- [Exercise requirements]: Go over the entries and report the lines where the word "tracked" occurs.

- [Records supplied]:
···

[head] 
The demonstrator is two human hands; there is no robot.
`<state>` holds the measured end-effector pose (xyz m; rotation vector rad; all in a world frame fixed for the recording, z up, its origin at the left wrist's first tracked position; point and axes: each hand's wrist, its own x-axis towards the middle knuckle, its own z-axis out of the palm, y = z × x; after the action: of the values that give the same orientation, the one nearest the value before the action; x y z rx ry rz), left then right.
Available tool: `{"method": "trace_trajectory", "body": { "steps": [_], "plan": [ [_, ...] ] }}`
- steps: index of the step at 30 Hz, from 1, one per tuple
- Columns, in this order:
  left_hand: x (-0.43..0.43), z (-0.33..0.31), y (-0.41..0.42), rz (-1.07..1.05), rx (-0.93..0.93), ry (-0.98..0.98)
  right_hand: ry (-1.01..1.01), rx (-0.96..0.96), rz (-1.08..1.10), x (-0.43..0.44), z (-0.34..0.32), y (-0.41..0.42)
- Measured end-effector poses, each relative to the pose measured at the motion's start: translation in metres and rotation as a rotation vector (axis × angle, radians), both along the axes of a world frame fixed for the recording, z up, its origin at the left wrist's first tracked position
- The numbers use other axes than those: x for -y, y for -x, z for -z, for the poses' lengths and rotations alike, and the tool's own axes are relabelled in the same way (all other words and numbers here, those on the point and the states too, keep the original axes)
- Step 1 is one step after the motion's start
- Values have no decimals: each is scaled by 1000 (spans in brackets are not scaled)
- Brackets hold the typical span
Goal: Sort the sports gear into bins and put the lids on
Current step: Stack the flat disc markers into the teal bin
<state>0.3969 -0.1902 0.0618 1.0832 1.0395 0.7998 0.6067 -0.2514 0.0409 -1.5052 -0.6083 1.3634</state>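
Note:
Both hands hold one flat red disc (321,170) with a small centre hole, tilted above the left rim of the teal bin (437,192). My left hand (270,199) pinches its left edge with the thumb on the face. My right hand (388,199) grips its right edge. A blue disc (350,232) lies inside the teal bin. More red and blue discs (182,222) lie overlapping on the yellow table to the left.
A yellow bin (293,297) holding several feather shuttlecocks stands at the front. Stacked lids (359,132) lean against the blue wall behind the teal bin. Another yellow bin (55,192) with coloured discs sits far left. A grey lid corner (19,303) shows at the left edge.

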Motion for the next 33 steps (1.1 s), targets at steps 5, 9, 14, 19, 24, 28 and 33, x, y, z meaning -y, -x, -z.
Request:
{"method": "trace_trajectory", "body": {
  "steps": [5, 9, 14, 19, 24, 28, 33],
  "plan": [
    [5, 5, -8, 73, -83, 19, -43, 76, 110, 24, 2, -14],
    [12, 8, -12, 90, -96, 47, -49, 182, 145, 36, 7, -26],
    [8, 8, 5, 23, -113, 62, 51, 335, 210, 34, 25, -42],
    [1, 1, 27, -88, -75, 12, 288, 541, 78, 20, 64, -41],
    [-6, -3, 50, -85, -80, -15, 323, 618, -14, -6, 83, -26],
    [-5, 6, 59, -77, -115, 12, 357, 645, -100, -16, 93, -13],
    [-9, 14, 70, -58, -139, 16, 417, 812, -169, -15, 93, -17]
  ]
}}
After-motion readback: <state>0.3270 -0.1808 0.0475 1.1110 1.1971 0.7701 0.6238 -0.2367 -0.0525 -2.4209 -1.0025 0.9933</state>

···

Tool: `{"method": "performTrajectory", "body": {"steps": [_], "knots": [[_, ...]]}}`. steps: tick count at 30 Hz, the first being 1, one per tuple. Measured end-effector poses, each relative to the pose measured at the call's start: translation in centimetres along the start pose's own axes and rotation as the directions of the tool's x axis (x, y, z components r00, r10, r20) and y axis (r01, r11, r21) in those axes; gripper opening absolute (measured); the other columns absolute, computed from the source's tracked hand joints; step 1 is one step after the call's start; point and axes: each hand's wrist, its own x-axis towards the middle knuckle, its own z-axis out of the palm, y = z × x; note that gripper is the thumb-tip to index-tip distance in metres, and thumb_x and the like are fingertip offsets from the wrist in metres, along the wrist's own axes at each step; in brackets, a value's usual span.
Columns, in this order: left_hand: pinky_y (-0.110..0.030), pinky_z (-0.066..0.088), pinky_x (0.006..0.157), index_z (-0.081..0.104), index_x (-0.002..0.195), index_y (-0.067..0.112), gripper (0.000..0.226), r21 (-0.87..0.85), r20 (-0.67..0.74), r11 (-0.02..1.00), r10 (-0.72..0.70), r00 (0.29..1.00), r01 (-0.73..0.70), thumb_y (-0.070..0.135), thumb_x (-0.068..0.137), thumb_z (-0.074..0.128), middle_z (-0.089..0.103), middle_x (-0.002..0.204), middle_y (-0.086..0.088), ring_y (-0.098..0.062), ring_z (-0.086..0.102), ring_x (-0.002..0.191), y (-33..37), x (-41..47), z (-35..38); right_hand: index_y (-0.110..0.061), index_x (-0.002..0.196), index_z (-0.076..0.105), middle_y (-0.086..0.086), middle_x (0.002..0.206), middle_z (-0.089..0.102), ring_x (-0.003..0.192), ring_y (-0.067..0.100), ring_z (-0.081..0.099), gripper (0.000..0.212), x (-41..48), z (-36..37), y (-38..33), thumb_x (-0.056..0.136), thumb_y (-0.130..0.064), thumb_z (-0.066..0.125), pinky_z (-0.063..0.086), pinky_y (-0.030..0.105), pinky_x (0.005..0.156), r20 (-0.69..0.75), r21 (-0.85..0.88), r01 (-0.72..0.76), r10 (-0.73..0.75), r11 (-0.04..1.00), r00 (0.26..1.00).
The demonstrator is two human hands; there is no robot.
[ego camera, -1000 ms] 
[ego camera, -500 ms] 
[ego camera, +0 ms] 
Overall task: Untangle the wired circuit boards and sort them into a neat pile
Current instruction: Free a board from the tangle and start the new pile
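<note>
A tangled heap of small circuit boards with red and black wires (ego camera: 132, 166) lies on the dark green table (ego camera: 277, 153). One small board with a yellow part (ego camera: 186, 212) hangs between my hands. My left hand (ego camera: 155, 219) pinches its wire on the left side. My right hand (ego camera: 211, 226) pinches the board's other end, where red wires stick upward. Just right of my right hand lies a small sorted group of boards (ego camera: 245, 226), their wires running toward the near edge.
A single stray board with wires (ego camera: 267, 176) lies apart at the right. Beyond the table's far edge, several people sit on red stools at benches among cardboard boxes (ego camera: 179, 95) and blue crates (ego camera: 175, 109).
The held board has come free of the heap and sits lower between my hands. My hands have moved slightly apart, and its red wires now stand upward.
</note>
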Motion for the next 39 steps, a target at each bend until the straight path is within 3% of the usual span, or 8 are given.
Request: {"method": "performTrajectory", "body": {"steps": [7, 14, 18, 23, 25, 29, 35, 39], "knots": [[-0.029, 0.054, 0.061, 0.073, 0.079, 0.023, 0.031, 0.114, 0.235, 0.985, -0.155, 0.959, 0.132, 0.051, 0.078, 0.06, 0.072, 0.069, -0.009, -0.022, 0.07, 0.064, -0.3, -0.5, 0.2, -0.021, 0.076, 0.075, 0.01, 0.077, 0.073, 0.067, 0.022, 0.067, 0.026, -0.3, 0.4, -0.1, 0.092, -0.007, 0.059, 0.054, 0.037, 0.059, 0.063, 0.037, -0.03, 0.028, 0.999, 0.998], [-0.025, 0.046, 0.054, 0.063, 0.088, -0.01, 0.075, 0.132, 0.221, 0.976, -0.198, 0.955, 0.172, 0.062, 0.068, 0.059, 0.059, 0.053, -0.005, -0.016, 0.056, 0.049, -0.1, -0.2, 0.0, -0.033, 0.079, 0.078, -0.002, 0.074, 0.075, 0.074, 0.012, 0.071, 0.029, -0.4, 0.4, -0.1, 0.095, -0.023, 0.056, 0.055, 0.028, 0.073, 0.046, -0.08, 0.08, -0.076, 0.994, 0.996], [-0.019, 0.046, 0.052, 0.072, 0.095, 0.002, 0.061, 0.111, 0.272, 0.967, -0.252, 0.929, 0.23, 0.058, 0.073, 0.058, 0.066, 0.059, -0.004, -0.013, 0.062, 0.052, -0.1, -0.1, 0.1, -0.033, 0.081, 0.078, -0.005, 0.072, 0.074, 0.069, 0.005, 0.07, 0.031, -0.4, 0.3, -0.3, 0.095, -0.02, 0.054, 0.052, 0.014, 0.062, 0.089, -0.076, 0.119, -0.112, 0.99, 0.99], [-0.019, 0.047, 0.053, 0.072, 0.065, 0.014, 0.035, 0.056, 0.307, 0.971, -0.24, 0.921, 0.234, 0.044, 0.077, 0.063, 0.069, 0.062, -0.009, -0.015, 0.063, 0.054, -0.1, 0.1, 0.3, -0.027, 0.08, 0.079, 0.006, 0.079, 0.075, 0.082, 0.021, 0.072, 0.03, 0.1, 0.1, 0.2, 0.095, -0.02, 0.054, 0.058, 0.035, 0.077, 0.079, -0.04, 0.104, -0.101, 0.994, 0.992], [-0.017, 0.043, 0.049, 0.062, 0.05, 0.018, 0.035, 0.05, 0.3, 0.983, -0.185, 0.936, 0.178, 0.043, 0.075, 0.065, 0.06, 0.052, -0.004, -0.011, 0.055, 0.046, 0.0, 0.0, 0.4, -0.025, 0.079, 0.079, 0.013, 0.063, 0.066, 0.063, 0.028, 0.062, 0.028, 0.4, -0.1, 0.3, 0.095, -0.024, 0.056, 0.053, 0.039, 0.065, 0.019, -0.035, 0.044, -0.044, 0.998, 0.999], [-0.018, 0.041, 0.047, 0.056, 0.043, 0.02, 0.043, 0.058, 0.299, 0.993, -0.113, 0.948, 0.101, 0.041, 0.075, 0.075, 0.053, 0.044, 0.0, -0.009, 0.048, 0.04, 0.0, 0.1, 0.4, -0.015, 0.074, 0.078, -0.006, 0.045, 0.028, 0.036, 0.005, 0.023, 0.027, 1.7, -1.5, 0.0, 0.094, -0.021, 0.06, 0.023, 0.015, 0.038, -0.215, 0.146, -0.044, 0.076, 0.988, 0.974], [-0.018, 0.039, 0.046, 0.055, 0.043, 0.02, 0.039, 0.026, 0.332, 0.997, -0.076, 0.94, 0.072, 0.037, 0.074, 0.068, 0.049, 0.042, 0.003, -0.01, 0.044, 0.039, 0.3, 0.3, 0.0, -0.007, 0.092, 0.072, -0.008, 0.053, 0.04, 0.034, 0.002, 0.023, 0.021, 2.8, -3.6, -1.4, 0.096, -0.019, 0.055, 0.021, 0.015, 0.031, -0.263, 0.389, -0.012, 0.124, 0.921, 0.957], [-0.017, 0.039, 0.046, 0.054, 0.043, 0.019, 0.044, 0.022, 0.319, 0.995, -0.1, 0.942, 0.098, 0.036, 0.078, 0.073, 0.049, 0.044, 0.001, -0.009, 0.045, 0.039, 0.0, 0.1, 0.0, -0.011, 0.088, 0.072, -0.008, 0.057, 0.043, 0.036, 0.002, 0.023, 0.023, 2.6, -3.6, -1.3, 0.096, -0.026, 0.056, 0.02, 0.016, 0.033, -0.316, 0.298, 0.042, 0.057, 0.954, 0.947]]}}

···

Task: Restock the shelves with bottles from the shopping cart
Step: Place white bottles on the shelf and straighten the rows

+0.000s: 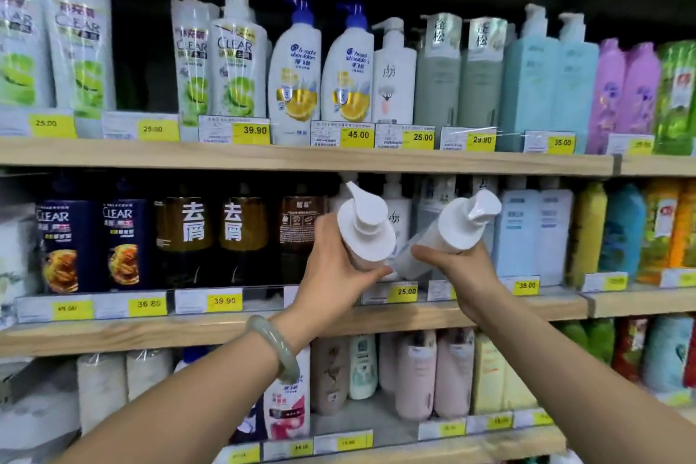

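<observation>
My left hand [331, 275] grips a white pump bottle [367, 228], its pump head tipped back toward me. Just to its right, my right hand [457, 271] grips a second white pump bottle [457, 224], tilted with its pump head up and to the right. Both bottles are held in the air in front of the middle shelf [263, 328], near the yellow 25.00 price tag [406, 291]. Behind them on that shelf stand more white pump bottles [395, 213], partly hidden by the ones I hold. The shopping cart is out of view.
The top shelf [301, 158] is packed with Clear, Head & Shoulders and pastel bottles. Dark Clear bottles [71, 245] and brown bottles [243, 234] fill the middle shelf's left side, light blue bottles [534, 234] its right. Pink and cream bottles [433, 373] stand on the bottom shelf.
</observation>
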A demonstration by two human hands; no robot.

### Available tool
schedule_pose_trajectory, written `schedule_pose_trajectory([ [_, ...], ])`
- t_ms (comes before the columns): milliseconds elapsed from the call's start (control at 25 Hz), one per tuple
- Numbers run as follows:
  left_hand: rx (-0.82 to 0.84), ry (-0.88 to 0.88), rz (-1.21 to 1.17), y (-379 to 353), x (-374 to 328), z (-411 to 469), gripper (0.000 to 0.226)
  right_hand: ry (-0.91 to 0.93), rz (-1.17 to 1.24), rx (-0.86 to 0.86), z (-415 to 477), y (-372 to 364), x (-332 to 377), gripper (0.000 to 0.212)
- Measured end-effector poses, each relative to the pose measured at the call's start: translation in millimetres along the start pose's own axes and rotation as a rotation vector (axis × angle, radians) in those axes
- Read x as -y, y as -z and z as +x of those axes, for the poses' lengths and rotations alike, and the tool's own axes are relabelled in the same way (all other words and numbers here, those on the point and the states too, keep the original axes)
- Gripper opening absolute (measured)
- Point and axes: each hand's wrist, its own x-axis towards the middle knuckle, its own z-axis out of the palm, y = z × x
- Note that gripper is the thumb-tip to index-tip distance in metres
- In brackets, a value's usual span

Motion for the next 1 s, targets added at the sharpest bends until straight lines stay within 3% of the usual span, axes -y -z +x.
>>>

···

- [Exercise solution]:
`<state>` holds the measured end-effector pose (xyz m; rotation vector rad; all in a world frame fixed for the recording, z up, its origin at the left wrist's first tracked position; point and axes: each hand's wrist, its own x-axis towards the middle knuckle, its own z-axis out of the palm, y = z × x; after the action: of the values that give the same orientation, the one nearest the value before the action; x y z rx ry rz), left then right.
- Measured end-effector poses, each relative to the pose measured at the motion's start: translation in metres and rotation as a rotation vector (axis × angle, radians), both along the axes of a world frame fixed for the recording, z up, its origin at the left wrist's first tracked position
Tool: `{"method": "performTrajectory", "body": {"steps": [_], "knots": [[_, ...]]}}`. steps: tick count at 30 Hz, the first being 1, one per tuple. Measured end-effector poses, each relative to the pose measured at the call's start: translation in centimetres along the start pose's own axes and rotation as the directions of the tool's x axis (x, y, z components r00, r10, r20) and y axis (r01, r11, r21) in those axes; gripper opening absolute (measured); the other columns absolute, computed from the source's tracked hand joints; step 1 is one step after the call's start; point and axes: each hand's wrist, its own x-axis towards the middle knuckle, its own z-axis out of the palm, y = z × x; note that gripper is the thumb-tip to index-tip distance in metres, and thumb_x and the like are fingertip offsets from the wrist in metres, along the wrist's own axes at each step; in brackets, a value's usual span.

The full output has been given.